Сувчинский, как и до него наш герой, обратился за советом к Горькому. 17 февраля 1930 года тот, используя старые большевицкие связи, написал генеральному секретарю ЦК партии, чем дальше тем больше становившемуся из теневого бюрократа абсолютным и непрекословным властителем, — Иосифу Сталину: «Считаю необходимым сообщить Вам письмо, полученное мною от Петра Петровича Сувчинского. Вместе со Святополк-Мирским Сувчинский был основоположником «евразийской» теории и организатором евразийцев. Летом 27 г. оба они были у меня в Сорренто. Это — здоровые энергичные парни, в возрасте 30–35 лет, широко образованные, хорошо знают Европу. Мирский показался мне особенно талантливым, это подтверждается его статьями об эмигрантской литературе и книгой о текущей нашей. <…> У него и Сувчинского широкие связи среди литераторов Франции и Англии.
У нас им делать нечего, но я уверен, что они могли бы организовать в Лондоне и Париже хороший еженедельник и противопоставить его прессе эмигрантов. <…> Далее — бывшие евразийцы могли бы в известной степени влиять и на французских журналистов, разоблачая ложь и клевету эмигрантов. <…>
Отвечая Сувчинскому, я не сообщу, что письмо его отправлено мною в Москву…»

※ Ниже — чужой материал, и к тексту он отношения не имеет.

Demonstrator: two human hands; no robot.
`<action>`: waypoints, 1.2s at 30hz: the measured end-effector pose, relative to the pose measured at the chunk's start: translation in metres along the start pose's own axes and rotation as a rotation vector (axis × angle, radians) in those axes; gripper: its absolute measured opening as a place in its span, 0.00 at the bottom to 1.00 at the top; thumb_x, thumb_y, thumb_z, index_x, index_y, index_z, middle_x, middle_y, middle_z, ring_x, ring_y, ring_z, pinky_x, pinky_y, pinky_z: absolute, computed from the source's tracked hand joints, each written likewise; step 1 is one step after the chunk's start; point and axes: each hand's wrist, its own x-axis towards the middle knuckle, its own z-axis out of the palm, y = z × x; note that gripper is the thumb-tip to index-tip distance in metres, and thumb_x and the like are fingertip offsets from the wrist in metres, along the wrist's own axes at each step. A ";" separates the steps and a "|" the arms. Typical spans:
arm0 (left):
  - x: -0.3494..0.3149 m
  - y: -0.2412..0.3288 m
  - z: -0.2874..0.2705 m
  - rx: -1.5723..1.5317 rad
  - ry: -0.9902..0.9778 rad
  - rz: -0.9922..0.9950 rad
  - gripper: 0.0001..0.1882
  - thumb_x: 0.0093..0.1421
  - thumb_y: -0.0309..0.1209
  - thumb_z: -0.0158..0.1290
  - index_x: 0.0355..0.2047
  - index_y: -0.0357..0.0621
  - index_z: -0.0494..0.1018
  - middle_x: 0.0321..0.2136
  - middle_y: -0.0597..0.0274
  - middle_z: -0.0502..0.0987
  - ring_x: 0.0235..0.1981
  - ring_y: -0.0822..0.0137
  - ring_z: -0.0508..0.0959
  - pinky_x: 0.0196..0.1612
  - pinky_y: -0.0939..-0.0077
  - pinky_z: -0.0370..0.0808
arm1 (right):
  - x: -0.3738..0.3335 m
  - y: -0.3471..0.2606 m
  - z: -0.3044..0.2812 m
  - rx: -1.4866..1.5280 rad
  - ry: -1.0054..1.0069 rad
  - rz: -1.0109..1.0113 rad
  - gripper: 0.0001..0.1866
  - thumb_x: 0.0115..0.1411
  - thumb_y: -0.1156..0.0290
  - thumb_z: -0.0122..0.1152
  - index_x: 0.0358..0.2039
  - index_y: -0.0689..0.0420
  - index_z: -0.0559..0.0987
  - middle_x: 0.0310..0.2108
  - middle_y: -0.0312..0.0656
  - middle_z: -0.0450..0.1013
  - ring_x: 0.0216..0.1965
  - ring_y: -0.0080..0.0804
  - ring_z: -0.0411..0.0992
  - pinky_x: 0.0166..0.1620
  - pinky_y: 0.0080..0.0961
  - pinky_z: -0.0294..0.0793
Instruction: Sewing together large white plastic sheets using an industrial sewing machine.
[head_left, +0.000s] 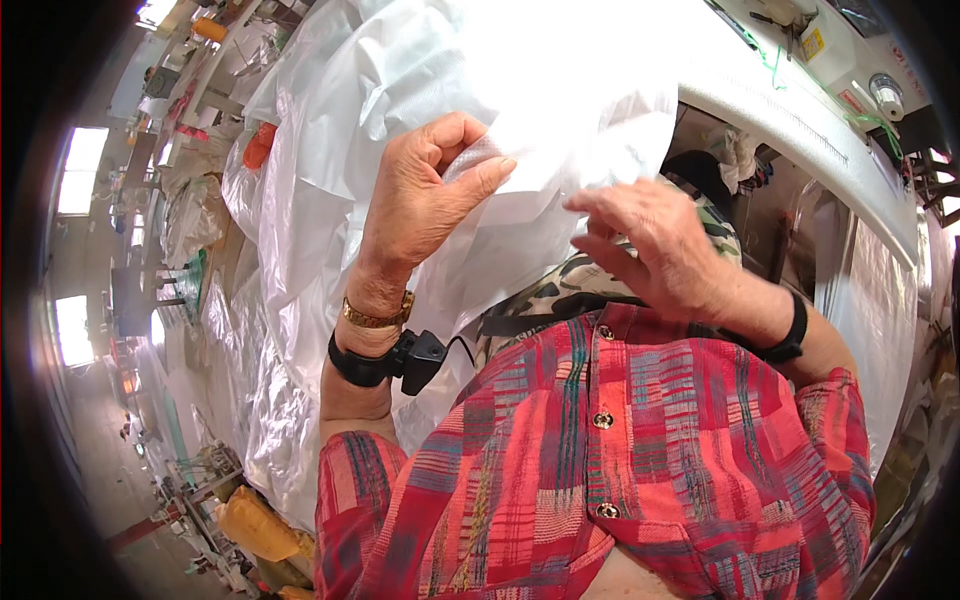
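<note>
A large thin white sheet [330, 120], glossy and crumpled, spreads over the work surface and hangs down toward my lap. My left hand [425, 190] pinches a finely textured white edge of this sheet between thumb and bent fingers. To its right, my right hand [655, 240] hovers over my lap near the sheet's lower edge, slightly smeared by motion. A gap shows between its thumb and curved fingers, and nothing is visible in it. Strong glare washes out the sheet's far part.
A white sewing machine [840, 70] stands on a pale table [800, 135] at the far right, with a thread spool [886, 95] and green thread. An orange bundle [260, 145] lies left of the sheet. A yellow-orange bag [260, 525] sits at lower left.
</note>
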 end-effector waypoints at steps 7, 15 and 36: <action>0.006 -0.002 0.003 -0.011 -0.020 0.005 0.05 0.58 0.25 0.59 0.31 0.36 0.75 0.24 0.72 0.75 0.27 0.83 0.70 0.29 0.86 0.68 | 0.043 0.012 -0.022 -0.332 -0.597 0.062 0.22 0.56 0.60 0.65 0.44 0.62 0.72 0.20 0.49 0.73 0.28 0.50 0.75 0.34 0.40 0.71; 0.000 0.003 0.004 0.173 -0.041 0.077 0.04 0.58 0.24 0.59 0.33 0.37 0.75 0.23 0.73 0.74 0.26 0.84 0.70 0.29 0.87 0.67 | 0.016 -0.003 -0.005 -0.028 -0.696 0.047 0.10 0.55 0.69 0.61 0.27 0.62 0.72 0.17 0.51 0.69 0.24 0.53 0.74 0.30 0.42 0.72; -0.012 -0.016 0.054 0.040 -0.030 0.035 0.08 0.61 0.30 0.55 0.33 0.37 0.71 0.19 0.58 0.71 0.20 0.71 0.66 0.25 0.72 0.65 | 0.009 -0.031 -0.031 0.025 -0.758 -0.039 0.11 0.55 0.69 0.59 0.26 0.63 0.70 0.14 0.49 0.69 0.20 0.49 0.74 0.24 0.40 0.71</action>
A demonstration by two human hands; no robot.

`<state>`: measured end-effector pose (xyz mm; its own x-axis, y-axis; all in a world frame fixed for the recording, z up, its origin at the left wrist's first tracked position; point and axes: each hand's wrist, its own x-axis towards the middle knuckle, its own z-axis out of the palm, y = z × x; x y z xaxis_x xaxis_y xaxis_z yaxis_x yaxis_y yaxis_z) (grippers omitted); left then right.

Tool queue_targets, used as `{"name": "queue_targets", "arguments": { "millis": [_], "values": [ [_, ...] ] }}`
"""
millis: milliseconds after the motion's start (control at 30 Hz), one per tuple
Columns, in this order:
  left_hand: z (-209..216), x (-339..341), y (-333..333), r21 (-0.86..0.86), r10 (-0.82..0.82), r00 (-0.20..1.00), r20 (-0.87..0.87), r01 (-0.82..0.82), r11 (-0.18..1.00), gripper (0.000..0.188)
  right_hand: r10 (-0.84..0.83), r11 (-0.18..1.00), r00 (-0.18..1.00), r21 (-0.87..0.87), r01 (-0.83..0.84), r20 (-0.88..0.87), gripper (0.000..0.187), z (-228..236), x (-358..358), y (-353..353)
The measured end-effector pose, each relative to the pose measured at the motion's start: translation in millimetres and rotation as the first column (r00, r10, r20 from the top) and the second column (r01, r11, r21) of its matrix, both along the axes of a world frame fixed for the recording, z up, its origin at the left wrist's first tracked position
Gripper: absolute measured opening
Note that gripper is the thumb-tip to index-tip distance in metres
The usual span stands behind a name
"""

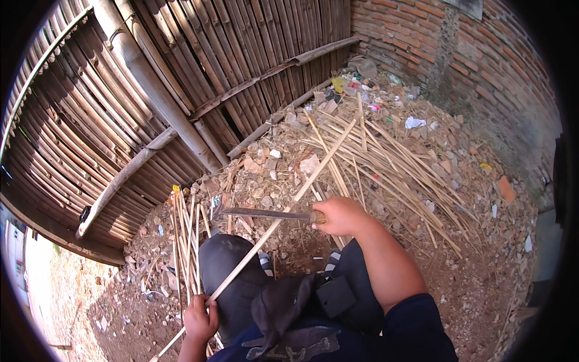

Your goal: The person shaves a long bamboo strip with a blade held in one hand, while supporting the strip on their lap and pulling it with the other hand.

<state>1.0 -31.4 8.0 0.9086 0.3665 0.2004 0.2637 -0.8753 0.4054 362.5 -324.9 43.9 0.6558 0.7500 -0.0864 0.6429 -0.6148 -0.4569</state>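
Note:
My right hand [341, 216] is closed round the short handle of a long machete with a hooked tip [259, 213], its blade pointing left. The blade lies across a long pale bamboo strip [244, 260], at about its middle. My left hand [201, 320] grips that strip lower down, beside my left knee, thumb on top. The strip slants from the lower left, over my knee, to the far right above the ground. Whether the edge cuts into it, I cannot tell.
Several bamboo strips [386, 163] lie in a loose pile ahead on the right; more strips [188, 241] lie left of my knee. Rubble and litter cover the ground [259, 172]. A bamboo wall [223, 66] stands at the left, a brick wall [482, 66] at the right.

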Motion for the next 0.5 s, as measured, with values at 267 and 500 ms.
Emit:
{"name": "queue_targets", "arguments": {
  "millis": [267,500],
  "values": [
    [-0.8,4.9,-2.5,-0.025,0.067,0.998,-0.014,-0.067,0.997,0.017,0.038,0.999,0.999,-0.037,-0.038,-0.015,0.035,-5.4,-3.1,3.9],
    [4.7,-4.9,0.7,-0.228,0.14,0.983,-0.122,-0.165,0.959,0.022,0.136,0.986,0.983,0.078,-0.146,0.121,0.033,-25.6,-10.0,19.1]
  ]
}}
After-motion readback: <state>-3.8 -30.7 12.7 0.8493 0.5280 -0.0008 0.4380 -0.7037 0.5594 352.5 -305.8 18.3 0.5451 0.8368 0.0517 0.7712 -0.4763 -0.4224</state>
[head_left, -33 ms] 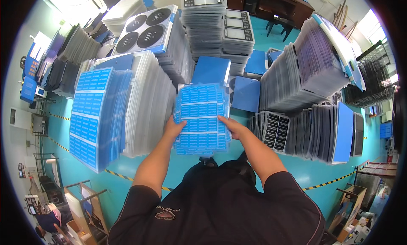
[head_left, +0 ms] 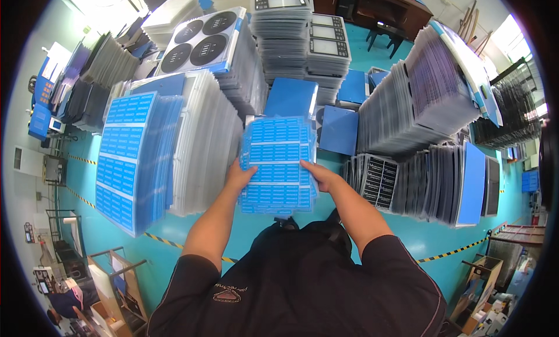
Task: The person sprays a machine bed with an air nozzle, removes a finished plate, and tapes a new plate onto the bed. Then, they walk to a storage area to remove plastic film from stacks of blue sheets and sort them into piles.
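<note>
Between my two hands is a loose stack of blue printed plastic sheets (head_left: pixel 273 162), its edges uneven and fanned. My left hand (head_left: pixel 240 177) grips its left edge, thumb on top and fingers hidden beneath. At the opposite edge my right hand (head_left: pixel 320 175) holds it the same way, thumb over the top sheet. Left of the held stack stands a tall pile of matching blue sheets (head_left: pixel 123 165), leaning on clear plastic sheets (head_left: pixel 204 145). Just beyond the held stack is a plain blue board (head_left: pixel 291 96).
Tall stacks of clear sheets (head_left: pixel 387 107) and dark sheets (head_left: pixel 428 182) stand on the right. Sheets with black circles (head_left: pixel 201 40) top a stack at the back left. Another blue board (head_left: pixel 339 130) leans beyond my right hand. Striped tape (head_left: pixel 451 252) marks the turquoise floor.
</note>
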The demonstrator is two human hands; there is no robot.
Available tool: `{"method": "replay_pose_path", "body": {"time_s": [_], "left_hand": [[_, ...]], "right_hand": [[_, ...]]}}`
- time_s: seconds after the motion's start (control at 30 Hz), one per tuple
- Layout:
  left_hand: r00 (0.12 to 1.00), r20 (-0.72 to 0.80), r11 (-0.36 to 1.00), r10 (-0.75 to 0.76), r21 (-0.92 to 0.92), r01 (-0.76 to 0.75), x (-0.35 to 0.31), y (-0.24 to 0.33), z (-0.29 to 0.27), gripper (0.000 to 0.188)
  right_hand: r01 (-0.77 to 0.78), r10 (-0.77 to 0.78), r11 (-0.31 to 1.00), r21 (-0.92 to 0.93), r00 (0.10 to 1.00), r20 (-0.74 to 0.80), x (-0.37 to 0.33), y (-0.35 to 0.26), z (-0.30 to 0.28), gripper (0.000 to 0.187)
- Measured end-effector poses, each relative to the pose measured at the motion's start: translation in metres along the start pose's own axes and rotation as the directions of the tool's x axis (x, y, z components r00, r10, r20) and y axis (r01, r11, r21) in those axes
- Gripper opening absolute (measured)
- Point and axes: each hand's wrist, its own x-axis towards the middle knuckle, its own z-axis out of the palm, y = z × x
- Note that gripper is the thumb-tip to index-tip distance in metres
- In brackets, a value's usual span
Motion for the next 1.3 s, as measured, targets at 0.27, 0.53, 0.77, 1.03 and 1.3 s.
{"method": "replay_pose_path", "body": {"time_s": [0.27,0.53,0.77,1.03,1.3], "left_hand": [[0.998,0.016,0.964,0.062,0.257,-0.064,-0.006,-0.018,-0.005,0.080],[0.997,0.019,0.921,0.079,0.381,-0.080,-0.062,0.067,-0.023,0.092],[0.877,0.460,0.964,-0.136,-0.145,0.225,-0.042,0.080,-0.031,0.075],[0.801,0.598,0.726,0.018,-0.559,0.401,-0.052,0.063,0.004,0.056],[0.843,0.537,0.788,0.030,-0.532,0.310,-0.060,0.054,0.029,0.061]], "right_hand": [[0.167,-0.163,0.976,-0.137,0.986,0.039,0.003,0.014,0.015,0.068],[0.200,-0.204,0.977,0.076,0.978,0.051,-0.030,0.039,-0.026,0.071],[0.215,-0.226,0.963,0.162,0.973,0.053,-0.092,0.044,-0.028,0.076],[0.276,-0.276,0.960,-0.039,0.961,-0.008,-0.118,0.021,-0.030,0.073],[0.230,-0.240,0.965,-0.127,0.968,-0.073,-0.088,0.052,-0.060,0.067]]}}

Впоследствии Сувчинский всё ломал голову, почему ему, в Гражданскую войну не взявшему оружия в руки, в 1930 году отказали в восстановлении советского подданства, а князю Святополк-Мирскому, когда-то во главе добровольческих войск выбившему большевиков из Орла, позволили приехать в СССР, да ещё и печататься там в качестве официального советского критика (он в конце концов был арестован и погиб в 1938 году в заключении).
Если бы Сувчинский знал, что решение «оставить» его в качестве потенциального агента влияния в Западной Европе было принято самим Сталиным с подачи Максима Горького, на поддержку которого в деле возвращения он так рассчитывал!..

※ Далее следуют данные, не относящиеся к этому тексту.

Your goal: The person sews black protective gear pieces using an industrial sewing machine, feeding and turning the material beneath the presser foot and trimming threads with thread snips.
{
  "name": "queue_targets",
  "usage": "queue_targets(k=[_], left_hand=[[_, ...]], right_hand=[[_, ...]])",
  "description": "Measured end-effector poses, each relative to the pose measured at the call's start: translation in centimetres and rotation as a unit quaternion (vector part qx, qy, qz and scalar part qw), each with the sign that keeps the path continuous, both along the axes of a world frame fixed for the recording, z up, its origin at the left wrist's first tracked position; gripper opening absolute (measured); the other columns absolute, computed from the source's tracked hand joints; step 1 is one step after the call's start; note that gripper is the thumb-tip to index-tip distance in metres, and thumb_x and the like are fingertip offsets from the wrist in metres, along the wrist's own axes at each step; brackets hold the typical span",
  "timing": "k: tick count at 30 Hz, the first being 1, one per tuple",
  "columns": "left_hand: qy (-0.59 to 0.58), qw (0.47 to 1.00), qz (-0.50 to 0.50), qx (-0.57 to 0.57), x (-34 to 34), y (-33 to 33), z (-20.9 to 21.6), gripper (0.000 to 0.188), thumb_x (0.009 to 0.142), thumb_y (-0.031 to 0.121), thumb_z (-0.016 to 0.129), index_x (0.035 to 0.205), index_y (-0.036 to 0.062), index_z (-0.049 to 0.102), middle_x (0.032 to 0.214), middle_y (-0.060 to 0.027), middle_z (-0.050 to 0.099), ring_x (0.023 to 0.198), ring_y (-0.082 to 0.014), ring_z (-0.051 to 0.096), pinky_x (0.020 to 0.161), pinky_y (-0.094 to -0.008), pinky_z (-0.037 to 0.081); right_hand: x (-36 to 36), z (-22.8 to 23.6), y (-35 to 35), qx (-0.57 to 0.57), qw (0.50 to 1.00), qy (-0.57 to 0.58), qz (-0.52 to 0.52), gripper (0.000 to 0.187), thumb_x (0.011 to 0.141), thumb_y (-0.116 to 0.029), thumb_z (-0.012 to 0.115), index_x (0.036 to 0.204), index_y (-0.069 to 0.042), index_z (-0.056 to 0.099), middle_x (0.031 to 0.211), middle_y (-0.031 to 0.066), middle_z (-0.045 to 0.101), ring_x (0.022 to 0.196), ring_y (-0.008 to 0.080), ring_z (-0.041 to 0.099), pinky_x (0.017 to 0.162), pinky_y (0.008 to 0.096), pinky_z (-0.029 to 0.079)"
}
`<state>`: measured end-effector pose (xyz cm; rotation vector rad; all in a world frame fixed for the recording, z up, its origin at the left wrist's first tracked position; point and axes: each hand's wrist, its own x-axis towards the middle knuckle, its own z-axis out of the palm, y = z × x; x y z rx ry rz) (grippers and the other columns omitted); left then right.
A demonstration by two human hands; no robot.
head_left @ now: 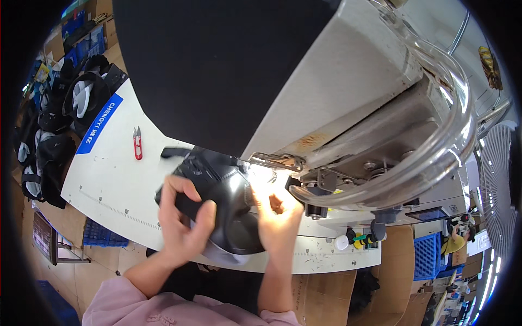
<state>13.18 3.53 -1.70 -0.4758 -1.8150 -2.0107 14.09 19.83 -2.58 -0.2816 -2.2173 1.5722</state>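
A black cap-like piece (231, 220), glossy in places with a pale underside, lies on the white sewing table under the sewing machine head (337, 108). My left hand (185, 223) grips its left side, with fingers curled over the black cloth and the thumb bent. Close to the lit needle area, my right hand (278, 217) pinches the right edge of the same piece. Bright glare hides the right fingertips and the exact stitching spot. A strap end of the piece sticks out to the left, past the machine's dark front.
Red-handled thread snips (137, 144) lie on the table (111, 185) to the left. Beyond its left edge sits a pile of black and white pieces (51, 130). A clear curved guard (462, 103) arches over the machine. Open cardboard boxes (397, 271) stand at the lower right; a fan (497, 179) is further right.
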Motion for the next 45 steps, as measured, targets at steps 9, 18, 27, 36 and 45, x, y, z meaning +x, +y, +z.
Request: queue_targets(k=[9, 18, 27, 36, 45], left_hand=[[-0.069, 0.989, -0.114, -0.058, -4.3, -3.6, 0.7, 0.025, 0.082, 0.002, 0.062, 0.095, 0.0072, 0.041, 0.090, -0.0020, 0.051, 0.078, -0.0034, 0.047, 0.066, -0.0168, 0.039], [-0.185, 0.977, -0.097, 0.038, -5.0, -3.4, 3.3, 0.041, 0.089, 0.019, 0.060, 0.122, -0.0011, 0.045, 0.109, -0.0090, 0.055, 0.100, -0.0115, 0.054, 0.089, -0.0256, 0.042], [-0.021, 0.990, -0.011, -0.142, -3.1, -1.7, 4.1, 0.043, 0.087, 0.010, 0.062, 0.124, -0.0013, 0.044, 0.115, -0.0140, 0.054, 0.108, -0.0190, 0.051, 0.097, -0.0307, 0.038], [-0.030, 0.977, -0.073, -0.198, -5.5, -2.9, 4.5, 0.043, 0.089, 0.009, 0.062, 0.126, -0.0050, 0.045, 0.114, -0.0156, 0.057, 0.106, -0.0221, 0.052, 0.096, -0.0334, 0.040], [0.030, 0.957, -0.126, -0.260, -8.1, -4.1, 5.5, 0.027, 0.088, 0.008, 0.065, 0.113, -0.0024, 0.060, 0.102, -0.0084, 0.063, 0.097, -0.0168, 0.056, 0.088, -0.0308, 0.044]], right_hand=[[-0.1, 0.0, -3.5, 0.019, 0.996, 0.068, -0.052, 0.016, 0.089, -0.010, 0.067, 0.081, 0.003, 0.063, 0.065, 0.0006, 0.060, 0.057, 0.0044, 0.049, 0.054, 0.0234, 0.037], [1.4, -0.8, -4.3, -0.177, 0.984, 0.021, 0.011, 0.013, 0.093, -0.009, 0.060, 0.098, 0.003, 0.062, 0.086, 0.0049, 0.066, 0.080, 0.0080, 0.059, 0.073, 0.0225, 0.045], [1.1, -2.6, -3.5, -0.108, 0.988, 0.042, 0.101, 0.015, 0.096, -0.009, 0.057, 0.097, 0.003, 0.065, 0.081, -0.0030, 0.056, 0.074, 0.0051, 0.048, 0.067, 0.0192, 0.040], [1.5, -1.7, -4.2, -0.060, 0.993, 0.075, 0.071, 0.014, 0.094, -0.008, 0.060, 0.096, 0.005, 0.064, 0.083, -0.0013, 0.057, 0.075, 0.0055, 0.047, 0.067, 0.0197, 0.039], [1.4, -0.3, -5.2, -0.066, 0.992, 0.052, 0.094, 0.021, 0.094, -0.010, 0.059, 0.102, 0.009, 0.063, 0.090, 0.0059, 0.064, 0.085, 0.0114, 0.056, 0.079, 0.0248, 0.044]])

Но агентом влияния он не стал и журнально-газетно-издательской деятельностью после 1930 года уже не занимался.
РУССКИЙ ПАРИЖАНИН
ЗА ГРАНИЦЕЙ И ДОМА
(1931–1935)
День Прокофьева во Франции строился по им самим заведённому строгому графику, которого не смели нарушать даже самые близкие люди. Лина Прокофьева, композиторы Владимир Дукельский и Николай Набоков оставили до по-разительности схожие описания дневного распорядка, по какому протекала жизнь нашего героя в 1920-е — начале 1930-х годов.

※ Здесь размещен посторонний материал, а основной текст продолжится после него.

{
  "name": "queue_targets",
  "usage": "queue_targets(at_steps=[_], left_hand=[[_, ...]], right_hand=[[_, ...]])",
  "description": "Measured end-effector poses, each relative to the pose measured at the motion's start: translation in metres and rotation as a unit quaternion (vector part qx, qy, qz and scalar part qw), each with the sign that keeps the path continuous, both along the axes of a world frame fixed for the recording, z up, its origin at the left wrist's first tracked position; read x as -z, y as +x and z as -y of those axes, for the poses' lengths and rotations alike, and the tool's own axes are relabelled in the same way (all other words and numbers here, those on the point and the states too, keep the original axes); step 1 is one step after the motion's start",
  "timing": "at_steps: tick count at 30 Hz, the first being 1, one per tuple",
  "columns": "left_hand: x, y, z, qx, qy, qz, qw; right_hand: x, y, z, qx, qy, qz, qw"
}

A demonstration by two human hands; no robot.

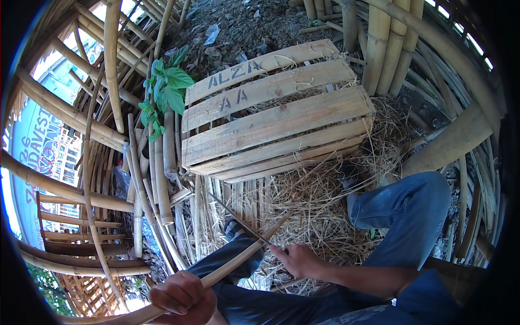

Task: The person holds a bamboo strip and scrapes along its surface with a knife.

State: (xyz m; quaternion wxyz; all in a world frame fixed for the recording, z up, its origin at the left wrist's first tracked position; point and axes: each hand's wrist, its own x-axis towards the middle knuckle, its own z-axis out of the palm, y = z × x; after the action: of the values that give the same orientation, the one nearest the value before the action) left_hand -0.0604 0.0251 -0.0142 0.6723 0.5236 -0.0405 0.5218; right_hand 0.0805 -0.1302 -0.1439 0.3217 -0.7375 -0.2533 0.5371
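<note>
My left hand [184, 294] grips the strip [234, 262], slanted over my left leg [254, 306]; my right hand [298, 261] is closed around the knife [241, 220], blade crossing the strip. Trimming appears underway: the strip extends past the blade; remaining work cannot be determined.

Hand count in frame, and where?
2. The left hand is low, left of centre, wrapped around a bamboo strip; the right hand is higher and further right, gripping a knife. No others visible.

L hand [183, 294] low, fingers [167, 301] curled; R hand [299, 261] fwd, also curled, forearm [363, 278] bare.
</note>
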Motion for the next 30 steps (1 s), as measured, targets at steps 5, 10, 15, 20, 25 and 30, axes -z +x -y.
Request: queue_targets(at_steps=[5, 10, 15, 20, 25, 30], left_hand=[[-0.003, 0.002, 0.002, -0.063, 0.017, -0.052, 0.997], [0.0, 0.012, 0.011, -0.245, -0.066, -0.003, 0.967], [0.005, 0.012, 0.009, -0.228, -0.029, -0.015, 0.973], [0.0, 0.012, 0.007, -0.219, -0.067, 0.008, 0.973], [-0.013, 0.018, 0.006, -0.114, 0.003, -0.024, 0.993], [-0.017, 0.023, 0.006, -0.114, 0.02, -0.03, 0.993]], right_hand=[[0.002, 0.0, 0.004, -0.044, 0.004, -0.07, 0.997], [0.009, -0.007, 0.006, -0.01, 0.034, -0.027, 0.999], [0.011, -0.008, 0.008, 0.023, 0.008, -0.032, 0.999], [0.007, -0.009, 0.011, -0.062, 0.022, -0.025, 0.998], [0.003, -0.013, 0.011, -0.02, 0.034, -0.012, 0.999], [0.001, -0.012, 0.011, -0.001, 0.022, -0.011, 1.0]])
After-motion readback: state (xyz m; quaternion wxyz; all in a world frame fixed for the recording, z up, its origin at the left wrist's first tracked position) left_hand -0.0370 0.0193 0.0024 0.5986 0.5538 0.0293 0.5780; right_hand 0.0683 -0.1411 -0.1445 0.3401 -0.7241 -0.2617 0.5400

Обычно Прокофьев вставал рано. Природа значила для него, уроженца южных степей, чрезвычайно много, поэтому самые важные вещи он сочинял летом — у моря или в горах. По утрам он отправлялся на небольшую прогулку — «проветриться» и кое-что обдумать», после чего с девяти часов работал до полудня или часу и снова шёл на прогулку, иногда с женой, если ей не надо было заниматься в его отсутствие пением и разучивать новый репертуар для собственных концертов. В городе вместо первой утренней прогулки Прокофьев и Лина занимались разборкой корреспонденции, после чего следовали часы композиторской работы, затем — в любое время года и практически при любой погоде — прогулка по строго определённому маршруту: с 1930 по 1935 год это был променад вокруг усыпальницы Наполеона — от дома 2 на рю Валентен Аюи вдоль авеню Бретёйль и дальше по Набережной Инвалидов обратно домой. Всё путешествие занимало, как сообщил Прокофьев Набокову, заставшему его однажды в момент выхода из дома и которого он уговорил пройти весь путь вместе с собой по свежему морозцу, от 26 минут 17 секунд минимум до 26 минут 35 секунд максимум. Затем был обед и наступало «нерабочее» время — если такое время вообще бывает у человека творческого.